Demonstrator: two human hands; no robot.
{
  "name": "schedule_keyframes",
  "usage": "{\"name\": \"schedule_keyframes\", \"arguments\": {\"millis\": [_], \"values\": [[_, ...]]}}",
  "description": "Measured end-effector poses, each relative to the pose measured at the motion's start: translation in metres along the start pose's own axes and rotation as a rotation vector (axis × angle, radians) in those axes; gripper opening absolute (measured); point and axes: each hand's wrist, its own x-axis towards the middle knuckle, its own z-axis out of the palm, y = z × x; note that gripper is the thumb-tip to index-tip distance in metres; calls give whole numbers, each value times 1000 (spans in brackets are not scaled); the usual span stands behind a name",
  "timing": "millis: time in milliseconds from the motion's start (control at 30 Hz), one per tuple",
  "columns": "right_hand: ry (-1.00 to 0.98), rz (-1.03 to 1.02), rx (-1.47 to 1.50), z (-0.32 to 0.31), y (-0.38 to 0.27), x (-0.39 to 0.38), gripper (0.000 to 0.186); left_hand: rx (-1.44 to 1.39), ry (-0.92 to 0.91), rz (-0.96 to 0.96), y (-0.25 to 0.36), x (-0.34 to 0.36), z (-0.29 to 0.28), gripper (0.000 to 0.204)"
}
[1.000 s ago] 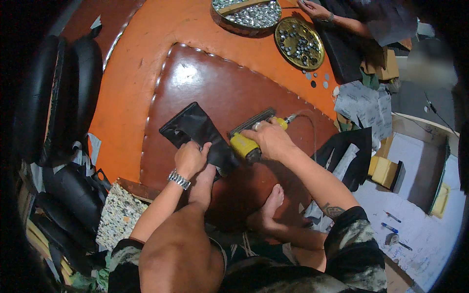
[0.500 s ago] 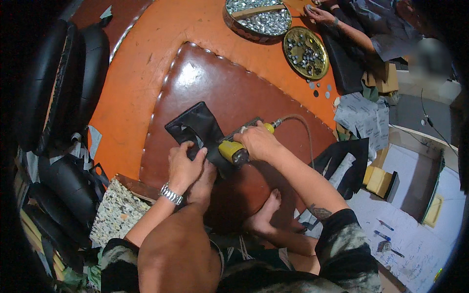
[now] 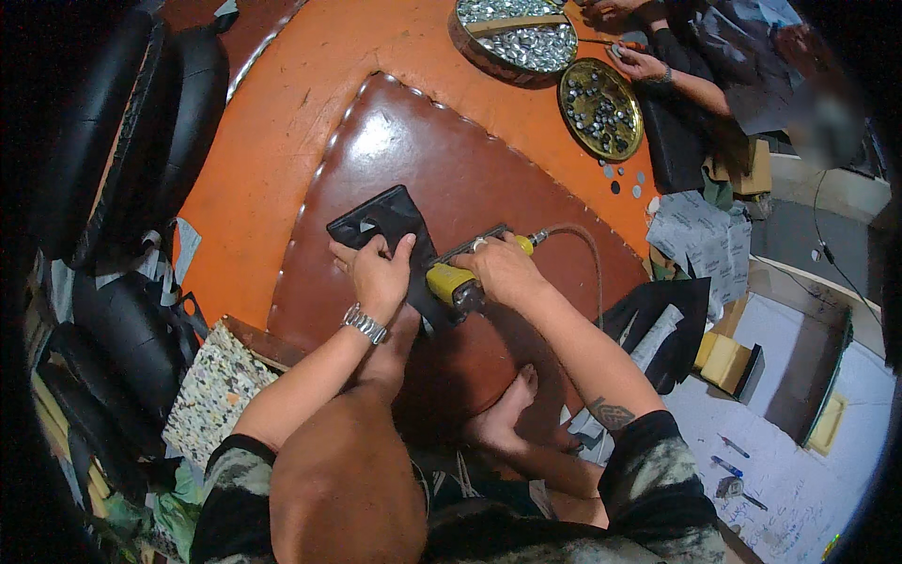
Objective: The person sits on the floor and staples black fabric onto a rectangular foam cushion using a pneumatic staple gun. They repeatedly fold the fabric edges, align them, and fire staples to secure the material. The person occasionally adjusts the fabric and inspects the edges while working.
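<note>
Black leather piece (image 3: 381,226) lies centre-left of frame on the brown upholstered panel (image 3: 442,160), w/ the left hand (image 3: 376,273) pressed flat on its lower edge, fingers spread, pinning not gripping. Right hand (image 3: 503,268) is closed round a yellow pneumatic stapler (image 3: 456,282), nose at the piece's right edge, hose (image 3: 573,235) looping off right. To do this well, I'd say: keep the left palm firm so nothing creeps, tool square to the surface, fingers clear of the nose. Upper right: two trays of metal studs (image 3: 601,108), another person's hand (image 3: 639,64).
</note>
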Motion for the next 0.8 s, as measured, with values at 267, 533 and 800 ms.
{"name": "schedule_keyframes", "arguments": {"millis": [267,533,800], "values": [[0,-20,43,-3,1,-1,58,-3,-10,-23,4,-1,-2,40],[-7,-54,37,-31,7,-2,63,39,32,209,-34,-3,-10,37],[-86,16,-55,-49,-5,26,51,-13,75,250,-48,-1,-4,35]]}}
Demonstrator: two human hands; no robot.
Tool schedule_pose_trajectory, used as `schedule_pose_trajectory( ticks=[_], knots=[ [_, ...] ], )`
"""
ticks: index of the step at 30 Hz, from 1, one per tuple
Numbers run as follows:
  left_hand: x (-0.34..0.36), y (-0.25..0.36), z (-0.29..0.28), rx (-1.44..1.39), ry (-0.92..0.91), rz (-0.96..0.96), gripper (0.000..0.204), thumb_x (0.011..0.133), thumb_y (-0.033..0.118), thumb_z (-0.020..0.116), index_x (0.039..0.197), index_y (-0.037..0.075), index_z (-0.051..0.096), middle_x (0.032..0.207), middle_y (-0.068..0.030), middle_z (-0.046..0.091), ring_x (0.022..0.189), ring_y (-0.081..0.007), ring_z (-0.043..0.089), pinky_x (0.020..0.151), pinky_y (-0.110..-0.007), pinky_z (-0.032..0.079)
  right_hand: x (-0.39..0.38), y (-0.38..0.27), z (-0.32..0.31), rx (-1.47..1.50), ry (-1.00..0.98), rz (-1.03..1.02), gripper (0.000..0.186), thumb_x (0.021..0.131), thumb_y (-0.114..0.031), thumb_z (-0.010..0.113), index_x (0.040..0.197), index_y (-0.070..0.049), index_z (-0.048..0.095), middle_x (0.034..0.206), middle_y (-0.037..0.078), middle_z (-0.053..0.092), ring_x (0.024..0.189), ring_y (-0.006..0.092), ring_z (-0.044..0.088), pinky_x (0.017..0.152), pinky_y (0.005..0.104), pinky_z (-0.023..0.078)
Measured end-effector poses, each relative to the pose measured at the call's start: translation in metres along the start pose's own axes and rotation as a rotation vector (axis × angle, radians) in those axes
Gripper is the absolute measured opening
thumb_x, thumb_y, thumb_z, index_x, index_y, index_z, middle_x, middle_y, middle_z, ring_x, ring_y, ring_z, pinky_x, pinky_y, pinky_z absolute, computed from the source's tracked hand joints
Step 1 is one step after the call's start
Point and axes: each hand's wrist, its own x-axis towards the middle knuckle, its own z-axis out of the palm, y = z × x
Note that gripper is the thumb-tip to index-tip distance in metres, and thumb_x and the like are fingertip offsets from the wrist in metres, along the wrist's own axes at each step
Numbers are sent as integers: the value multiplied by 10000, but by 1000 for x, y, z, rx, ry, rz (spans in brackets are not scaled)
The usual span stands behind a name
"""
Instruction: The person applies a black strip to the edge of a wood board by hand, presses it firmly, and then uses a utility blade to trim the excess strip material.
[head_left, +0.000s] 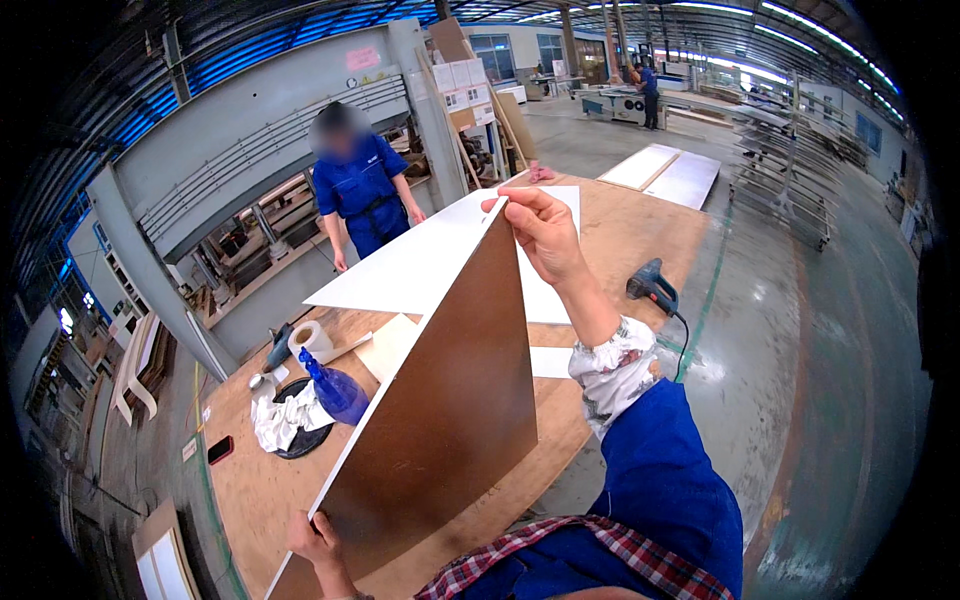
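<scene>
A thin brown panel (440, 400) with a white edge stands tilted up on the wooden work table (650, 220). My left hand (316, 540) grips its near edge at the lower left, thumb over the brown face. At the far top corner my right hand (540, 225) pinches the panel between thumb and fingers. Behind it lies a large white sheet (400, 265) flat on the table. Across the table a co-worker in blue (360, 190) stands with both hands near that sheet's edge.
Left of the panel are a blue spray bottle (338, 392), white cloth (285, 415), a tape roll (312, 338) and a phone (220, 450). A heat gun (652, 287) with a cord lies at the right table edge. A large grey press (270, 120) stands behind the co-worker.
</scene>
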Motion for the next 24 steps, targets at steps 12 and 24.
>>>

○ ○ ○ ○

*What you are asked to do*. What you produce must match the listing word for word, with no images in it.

*Solution for this task*.
Demonstrator: two human hands; no robot.
{
  "name": "schedule_keyframes",
  "usage": "{\"name\": \"schedule_keyframes\", \"arguments\": {\"millis\": [_], \"values\": [[_, ...]]}}",
  "description": "Measured end-effector poses, each relative to the pose measured at the motion's start: translation in metres along the start pose's own axes and rotation as a rotation vector (axis × angle, radians) in those axes; gripper opening absolute (measured); point and axes: each hand's wrist, its own x-axis towards the middle knuckle, its own z-axis out of the palm, y = z × x; note that gripper is the thumb-tip to index-tip distance in metres; calls give whole numbers, each value times 1000 (spans in brackets are not scaled); the usual span stands behind a name",
  "timing": "millis: time in milliseconds from the motion's start (control at 30 Hz), one per tuple",
  "columns": "right_hand: ry (-1.00 to 0.98), rz (-1.03 to 1.02), rx (-1.47 to 1.50), z (-0.32 to 0.31), y (-0.38 to 0.27), x (-0.39 to 0.38), gripper (0.000 to 0.186); left_hand: rx (-1.44 to 1.39), ry (-0.92 to 0.91), rz (-0.96 to 0.96), y (-0.25 to 0.36), x (-0.34 to 0.36), z (-0.29 to 0.28), gripper (0.000 to 0.204)"
}
[1.000 s ago] 
[0.500 s ago] 
[now] 
Objective: The person sits on the floor and staples black fabric onto a rectangular foam cushion using a pneumatic staple gun. They repeatedly fold the fabric edges, align them, and fire staples to secure the material. The person occasionally adjusts the fabric and inspects the edges while working.
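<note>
Black leather piece (image 3: 381,226) lies centre-left of frame on the brown upholstered panel (image 3: 442,160), w/ the left hand (image 3: 376,273) pressed flat on its lower edge, fingers spread, pinning not gripping. Right hand (image 3: 503,268) is closed round a yellow pneumatic stapler (image 3: 456,282), nose at the piece's right edge, hose (image 3: 573,235) looping off right. To do this well, I'd say: keep the left palm firm so nothing creeps, tool square to the surface, fingers clear of the nose. Upper right: two trays of metal studs (image 3: 601,108), another person's hand (image 3: 639,64).
</note>
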Motion for the next 0.8 s, as measured, with values at 267, 533 and 800 ms.
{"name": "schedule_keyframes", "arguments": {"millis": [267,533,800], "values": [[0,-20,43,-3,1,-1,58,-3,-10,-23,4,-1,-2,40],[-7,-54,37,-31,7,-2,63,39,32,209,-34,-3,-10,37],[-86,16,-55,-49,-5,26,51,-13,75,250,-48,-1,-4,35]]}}
Demonstrator: two human hands; no robot.
Tool schedule_pose_trajectory, used as `schedule_pose_trajectory( ticks=[_], knots=[ [_, ...] ], )`
"""
ticks: index of the step at 30 Hz, from 1, one per tuple
Numbers run as follows:
  left_hand: x (-0.34..0.36), y (-0.25..0.36), z (-0.29..0.28), rx (-1.44..1.39), ry (-0.92..0.91), rz (-0.96..0.96), gripper (0.000..0.204), thumb_x (0.011..0.133), thumb_y (-0.033..0.118), thumb_z (-0.020..0.116), index_x (0.039..0.197), index_y (-0.037..0.075), index_z (-0.051..0.096), middle_x (0.032..0.207), middle_y (-0.068..0.030), middle_z (-0.046..0.091), ring_x (0.022..0.189), ring_y (-0.081..0.007), ring_z (-0.043..0.089), pinky_x (0.020..0.151), pinky_y (-0.110..-0.007), pinky_z (-0.032..0.079)
  right_hand: x (-0.39..0.38), y (-0.38..0.27), z (-0.32..0.31), rx (-1.47..1.50), ry (-1.00..0.98), rz (-1.03..1.02), gripper (0.000..0.186), thumb_x (0.021..0.131), thumb_y (-0.114..0.031), thumb_z (-0.010..0.113), index_x (0.040..0.197), index_y (-0.070..0.049), index_z (-0.048..0.095), middle_x (0.034..0.206), middle_y (-0.037..0.078), middle_z (-0.053..0.092), ring_x (0.024..0.189), ring_y (-0.006..0.092), ring_z (-0.044..0.088), pinky_x (0.017..0.152), pinky_y (0.005..0.104), pinky_z (-0.023..0.078)
Measured end-effector poses, each relative to the pose measured at the call's start: translation in metres along the start pose's own axes and rotation as a rotation vector (axis × angle, radians) in those axes
Gripper is the absolute measured opening
thumb_x, thumb_y, thumb_z, index_x, index_y, index_z, middle_x, middle_y, middle_z, ring_x, ring_y, ring_z, pinky_x, pinky_y, pinky_z absolute, computed from the source's tracked hand joints
Step 1 is one step after the call's start
Point and axes: each hand's wrist, its own x-axis towards the middle knuckle, its own z-axis out of the palm, y = z × x
Note that gripper is the thumb-tip to index-tip distance in metres, and thumb_x and the like are fingertip offsets from the wrist in metres, along the wrist's own axes at each step
Numbers are sent as integers: the value multiplied by 10000, but by 1000 for x, y, z, rx, ry, rz (spans in brackets are not scaled)
The usual span stands behind a name
"""
Instruction: The person applies a black strip to the edge of a wood board by hand, presses it firmly, and then uses a utility blade to trim the excess strip material.
[head_left, +0.000s] 
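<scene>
A thin brown panel (440, 400) with a white edge stands tilted up on the wooden work table (650, 220). My left hand (316, 540) grips its near edge at the lower left, thumb over the brown face. At the far top corner my right hand (540, 225) pinches the panel between thumb and fingers. Behind it lies a large white sheet (400, 265) flat on the table. Across the table a co-worker in blue (360, 190) stands with both hands near that sheet's edge.
Left of the panel are a blue spray bottle (338, 392), white cloth (285, 415), a tape roll (312, 338) and a phone (220, 450). A heat gun (652, 287) with a cord lies at the right table edge. A large grey press (270, 120) stands behind the co-worker.
</scene>
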Motion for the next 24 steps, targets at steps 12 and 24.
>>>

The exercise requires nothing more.